• What to do: In the data below, find the line containing "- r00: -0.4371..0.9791", then set down that line and every later line up to and including the line containing "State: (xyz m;", exactly.

##########

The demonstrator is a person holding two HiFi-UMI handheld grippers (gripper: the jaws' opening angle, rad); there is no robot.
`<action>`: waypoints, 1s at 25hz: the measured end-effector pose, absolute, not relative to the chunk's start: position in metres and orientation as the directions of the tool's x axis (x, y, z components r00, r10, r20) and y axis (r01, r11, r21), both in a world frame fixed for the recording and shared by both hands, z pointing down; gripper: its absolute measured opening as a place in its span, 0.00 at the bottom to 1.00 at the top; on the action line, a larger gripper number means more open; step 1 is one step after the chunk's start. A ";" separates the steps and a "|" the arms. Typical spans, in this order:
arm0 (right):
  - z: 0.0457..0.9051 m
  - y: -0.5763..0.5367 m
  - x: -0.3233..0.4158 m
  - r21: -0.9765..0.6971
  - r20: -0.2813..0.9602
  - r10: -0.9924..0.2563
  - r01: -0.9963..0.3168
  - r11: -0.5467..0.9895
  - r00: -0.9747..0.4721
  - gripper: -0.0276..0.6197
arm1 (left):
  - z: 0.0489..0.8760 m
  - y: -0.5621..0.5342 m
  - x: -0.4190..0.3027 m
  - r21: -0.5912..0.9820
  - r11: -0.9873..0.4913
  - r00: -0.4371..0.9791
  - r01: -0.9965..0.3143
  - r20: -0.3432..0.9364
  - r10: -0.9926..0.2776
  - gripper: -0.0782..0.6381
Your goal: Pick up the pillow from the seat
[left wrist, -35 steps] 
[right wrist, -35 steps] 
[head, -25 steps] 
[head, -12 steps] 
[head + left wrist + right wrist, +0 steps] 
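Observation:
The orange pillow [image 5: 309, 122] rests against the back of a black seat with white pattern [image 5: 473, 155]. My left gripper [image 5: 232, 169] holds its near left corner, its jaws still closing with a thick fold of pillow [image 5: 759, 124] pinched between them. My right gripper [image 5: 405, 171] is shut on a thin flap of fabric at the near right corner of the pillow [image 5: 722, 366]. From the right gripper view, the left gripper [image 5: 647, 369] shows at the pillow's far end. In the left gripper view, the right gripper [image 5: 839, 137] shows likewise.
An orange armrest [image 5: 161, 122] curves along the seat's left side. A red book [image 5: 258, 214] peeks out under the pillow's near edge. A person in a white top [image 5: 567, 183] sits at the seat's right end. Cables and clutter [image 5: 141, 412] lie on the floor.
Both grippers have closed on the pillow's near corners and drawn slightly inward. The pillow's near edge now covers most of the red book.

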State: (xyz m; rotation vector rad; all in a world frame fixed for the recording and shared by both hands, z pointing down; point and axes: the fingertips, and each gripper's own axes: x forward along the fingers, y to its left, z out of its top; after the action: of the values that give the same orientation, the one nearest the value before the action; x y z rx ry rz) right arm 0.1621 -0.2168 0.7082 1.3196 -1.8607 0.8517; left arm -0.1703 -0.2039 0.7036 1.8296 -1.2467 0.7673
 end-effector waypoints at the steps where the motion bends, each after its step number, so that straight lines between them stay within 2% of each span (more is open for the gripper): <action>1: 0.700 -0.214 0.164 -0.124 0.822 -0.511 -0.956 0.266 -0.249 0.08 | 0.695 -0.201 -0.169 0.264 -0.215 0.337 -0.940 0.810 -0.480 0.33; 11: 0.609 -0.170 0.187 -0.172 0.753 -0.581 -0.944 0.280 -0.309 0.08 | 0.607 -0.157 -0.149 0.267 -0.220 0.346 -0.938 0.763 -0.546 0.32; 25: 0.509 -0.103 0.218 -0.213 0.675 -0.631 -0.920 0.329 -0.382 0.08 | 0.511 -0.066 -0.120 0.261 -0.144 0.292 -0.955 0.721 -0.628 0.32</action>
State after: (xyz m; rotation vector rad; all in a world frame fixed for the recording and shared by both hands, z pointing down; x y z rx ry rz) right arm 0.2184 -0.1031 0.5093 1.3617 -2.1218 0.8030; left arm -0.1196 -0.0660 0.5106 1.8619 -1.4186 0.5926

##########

• Result:
  - r00: -0.4371..0.9791
  - r01: -0.9965..0.3143
  - r20: -0.3432..0.9364
  - r10: -0.9926..0.2776
  - gripper: -0.0782..0.6381
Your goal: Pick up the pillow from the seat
[left wrist, -35 steps] 
[right wrist, -35 steps] 
[head, -25 steps] 
[head, -12 steps] 
[head + left wrist + right wrist, +0 steps] 
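Observation:
The orange pillow [image 5: 309, 122] rests against the back of a black seat with white pattern [image 5: 473, 155]. My left gripper [image 5: 232, 169] holds its near left corner, its jaws still closing with a thick fold of pillow [image 5: 759, 124] pinched between them. My right gripper [image 5: 405, 171] is shut on a thin flap of fabric at the near right corner of the pillow [image 5: 722, 366]. From the right gripper view, the left gripper [image 5: 647, 369] shows at the pillow's far end. In the left gripper view, the right gripper [image 5: 839, 137] shows likewise.
An orange armrest [image 5: 161, 122] curves along the seat's left side. A red book [image 5: 258, 214] peeks out under the pillow's near edge. A person in a white top [image 5: 567, 183] sits at the seat's right end. Cables and clutter [image 5: 141, 412] lie on the floor.
Both grippers have closed on the pillow's near corners and drawn slightly inward. The pillow's near edge now covers most of the red book.
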
State: (xyz m; rotation vector rad; all in a world frame fixed for the recording and shared by both hands, z pointing down; point and axes: the fingertips, and each gripper's own axes: x forward along the fingers, y to its left, z out of its top; after the action: of the values that give the same orientation, the one nearest the value before the action; x y z rx ry rz) right arm 0.1621 -0.2168 0.7082 1.3196 -1.8607 0.8517; left arm -0.1703 -0.2039 0.7036 1.8296 -1.2467 0.7673

Output for the exercise is complete.